There are sporadic appearances of blue merle and brown Australian shepherds. They have tan or copper points on the ends of their eyebrows, and occasionally they have tan beards as well, which gives them an appearance of distinction.
9. Blue Merle and Tricolor Coat Australian Shepherd
Another color combination that is highly popular among purebred Australian Shepherds is the blue merle tri coat pattern. These dogs are among of the most stunning canines you'll ever see; they have cloudy blue merle all the way down their backs, white ruffs and faces, tan cheeks, ears, and legs, and white merle all over their backs. These Australian Shepherds are one of the few breeds of dog that are capable of triumphing in both a kennel club show and a rodeo competition.
Blue merle Australian Shepherds typically have either blue or brown eyes, and sometimes one of each color. Sometimes they have both colors. Their eyes, like their hair, may have a marbling pattern, which is rather striking.

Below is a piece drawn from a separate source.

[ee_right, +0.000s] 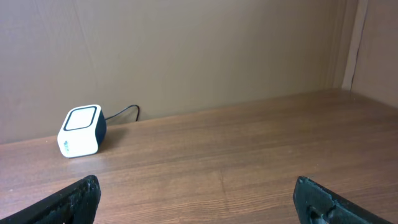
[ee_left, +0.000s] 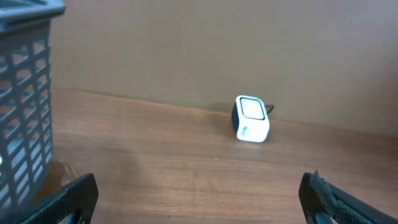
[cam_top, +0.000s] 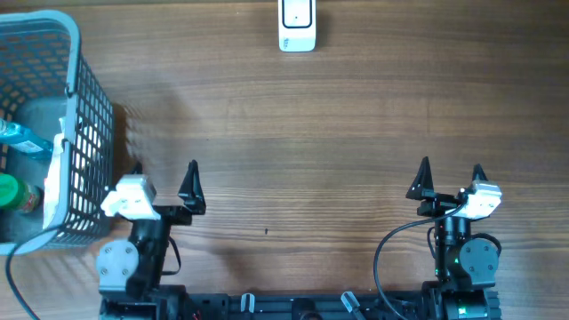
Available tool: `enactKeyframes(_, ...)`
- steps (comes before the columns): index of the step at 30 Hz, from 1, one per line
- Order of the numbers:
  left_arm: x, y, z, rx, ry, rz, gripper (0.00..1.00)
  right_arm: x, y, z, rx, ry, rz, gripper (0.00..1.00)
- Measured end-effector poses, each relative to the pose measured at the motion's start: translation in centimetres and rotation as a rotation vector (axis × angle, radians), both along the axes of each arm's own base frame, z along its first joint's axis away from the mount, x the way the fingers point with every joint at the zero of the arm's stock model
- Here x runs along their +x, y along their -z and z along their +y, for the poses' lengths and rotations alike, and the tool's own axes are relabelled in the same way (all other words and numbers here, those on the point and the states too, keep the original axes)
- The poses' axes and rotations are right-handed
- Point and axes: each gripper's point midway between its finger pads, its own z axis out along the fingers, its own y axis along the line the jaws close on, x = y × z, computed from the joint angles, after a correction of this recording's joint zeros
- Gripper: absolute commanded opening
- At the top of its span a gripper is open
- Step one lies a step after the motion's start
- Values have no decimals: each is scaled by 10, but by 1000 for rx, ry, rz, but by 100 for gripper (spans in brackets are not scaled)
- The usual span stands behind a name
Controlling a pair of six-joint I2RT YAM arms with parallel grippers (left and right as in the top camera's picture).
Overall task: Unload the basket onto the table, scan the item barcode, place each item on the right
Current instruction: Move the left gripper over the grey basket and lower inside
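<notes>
My left gripper (cam_top: 164, 171) and right gripper (cam_top: 451, 166) sit at the near edge of the wooden table (cam_top: 311, 133), fingers spread wide, holding nothing. Just beside my left gripper stands the grey basket (cam_top: 89, 116), with a blue item (cam_top: 22, 140) and a green item (cam_top: 11, 191) inside. At the far edge sits the white scanner (cam_top: 297, 25).
</notes>
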Motion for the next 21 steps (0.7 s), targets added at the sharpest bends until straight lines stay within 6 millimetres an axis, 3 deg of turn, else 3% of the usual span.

10. Red Merle Coat Australian Shepherd
The combination of a gene for the merle pattern with a gene for the red color results in the creation of red merle Australian Shepherds. When applied to a black coat, marbling gives a foggy blue-gray appearance; nevertheless, when applied to a red coat, it produces an unusual sandstone look. It is certain to bring up memories of the rugged outback of Australia, where your Aussie's ancestors first started to herd sheep.

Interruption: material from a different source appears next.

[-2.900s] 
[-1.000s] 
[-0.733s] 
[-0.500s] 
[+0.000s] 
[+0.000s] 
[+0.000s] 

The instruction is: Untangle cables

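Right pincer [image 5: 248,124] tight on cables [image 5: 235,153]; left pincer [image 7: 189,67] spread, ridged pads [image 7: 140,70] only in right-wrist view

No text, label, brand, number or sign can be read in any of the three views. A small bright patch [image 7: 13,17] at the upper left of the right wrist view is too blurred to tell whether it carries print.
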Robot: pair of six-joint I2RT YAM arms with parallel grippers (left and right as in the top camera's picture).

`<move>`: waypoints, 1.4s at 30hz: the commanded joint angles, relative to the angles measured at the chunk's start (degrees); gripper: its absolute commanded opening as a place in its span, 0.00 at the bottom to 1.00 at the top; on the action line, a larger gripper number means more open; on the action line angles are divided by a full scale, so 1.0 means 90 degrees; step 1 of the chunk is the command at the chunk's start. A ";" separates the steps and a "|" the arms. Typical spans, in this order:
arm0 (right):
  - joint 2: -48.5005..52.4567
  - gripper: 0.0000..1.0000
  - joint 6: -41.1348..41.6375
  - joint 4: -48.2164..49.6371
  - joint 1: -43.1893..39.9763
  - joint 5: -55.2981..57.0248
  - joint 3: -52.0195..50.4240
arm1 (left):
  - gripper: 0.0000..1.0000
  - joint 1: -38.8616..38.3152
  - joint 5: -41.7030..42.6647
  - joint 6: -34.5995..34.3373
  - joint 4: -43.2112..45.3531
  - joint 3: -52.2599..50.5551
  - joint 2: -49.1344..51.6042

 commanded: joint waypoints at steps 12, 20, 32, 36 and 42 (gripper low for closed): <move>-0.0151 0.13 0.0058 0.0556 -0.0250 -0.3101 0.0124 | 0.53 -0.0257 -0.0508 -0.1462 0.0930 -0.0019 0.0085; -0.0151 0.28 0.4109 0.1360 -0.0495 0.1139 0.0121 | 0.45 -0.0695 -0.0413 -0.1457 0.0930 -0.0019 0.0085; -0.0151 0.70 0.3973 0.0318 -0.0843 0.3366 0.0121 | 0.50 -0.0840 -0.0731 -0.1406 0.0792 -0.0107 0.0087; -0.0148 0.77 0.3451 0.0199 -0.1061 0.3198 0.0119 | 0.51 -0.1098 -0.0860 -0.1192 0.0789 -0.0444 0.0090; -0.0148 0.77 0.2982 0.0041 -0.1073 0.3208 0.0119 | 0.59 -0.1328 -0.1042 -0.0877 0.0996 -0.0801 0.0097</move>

It is not necessary for an Australian Shepherd to have precisely marbled fur all over its body in order for it to be considered a solid red merle. A few copper and/or white patches are allowed before it is recognized to have an officially distinct coat color.
Marbled eyes are a common trait in red merle Australian Shepherds. These dogs have flecks of color in their irises that give them a rich and intense look in their eyes. The most common color combinations are brown with blue marbling, blue with brown marbling, and in extremely exceptional dogs, one of each color combination.

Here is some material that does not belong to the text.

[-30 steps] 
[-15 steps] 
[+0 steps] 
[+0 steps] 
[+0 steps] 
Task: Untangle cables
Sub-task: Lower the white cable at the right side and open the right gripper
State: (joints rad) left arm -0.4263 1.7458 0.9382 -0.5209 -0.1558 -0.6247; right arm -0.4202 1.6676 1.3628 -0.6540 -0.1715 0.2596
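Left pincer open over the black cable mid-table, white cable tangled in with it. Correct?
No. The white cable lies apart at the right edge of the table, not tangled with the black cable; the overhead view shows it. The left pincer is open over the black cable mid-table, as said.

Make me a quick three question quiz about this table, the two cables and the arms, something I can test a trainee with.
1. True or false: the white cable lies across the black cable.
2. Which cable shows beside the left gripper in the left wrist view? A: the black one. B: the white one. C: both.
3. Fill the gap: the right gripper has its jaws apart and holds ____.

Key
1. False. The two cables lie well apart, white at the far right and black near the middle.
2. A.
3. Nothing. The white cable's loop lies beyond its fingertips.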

The American Kennel Club does not recognize all color variations of the Australian Shepherd breed. Despite the fact that this makes them officially mutts, these patterns may still come up in purebred Aussie lines; the genes that regulate them are merely very uncommon recessive genes. • Dilute Aussies may have any of the regular coat colors, but since they also have a gene that makes them look significantly lighter, they are referred as as "dilute." The color black becomes blue, the color red becomes beige, and the merles become lighter. Although having a diluted coat color is considered a health risk in certain dog breeds, it does not seem to be an issue for Australian Shepherds.
When two merles are bred together, the likelihood of producing a white Australian Shepherd increases, as was discussed before. Because of the high risk of illness associated with them, reputable breeders avoid producing litters of white Australian Shepherds at all costs. • Yellow Aussies look a lot like Golden Retrievers. From a very light yellow to a deep, sandy gold, the range of conceivable colors is just as broad as that of the red and black possibilities. Because the yellow gene does not replace the base color in the nose, it is not uncommon to find yellow Australians with black or mahogany-colored nostrils. It's possible for yellow Aussies to have white patches as well.
Work ethic is built into every Australian Shepherd. They did, however, end up with magnificent coats, clever eyes, and compassionate demeanors during the course of their journey. The lives of those who are fortunate enough to acquire one are improved as a result of this, despite the fact that it does not always assist them herd sheep or cows.
You are now aware of all the many varieties of Australian Shepherds to search for in the event that you are considering bringing home your very own Aussie. We hope that you are successful in choosing a new best friend that has the ideal hue of fur for you!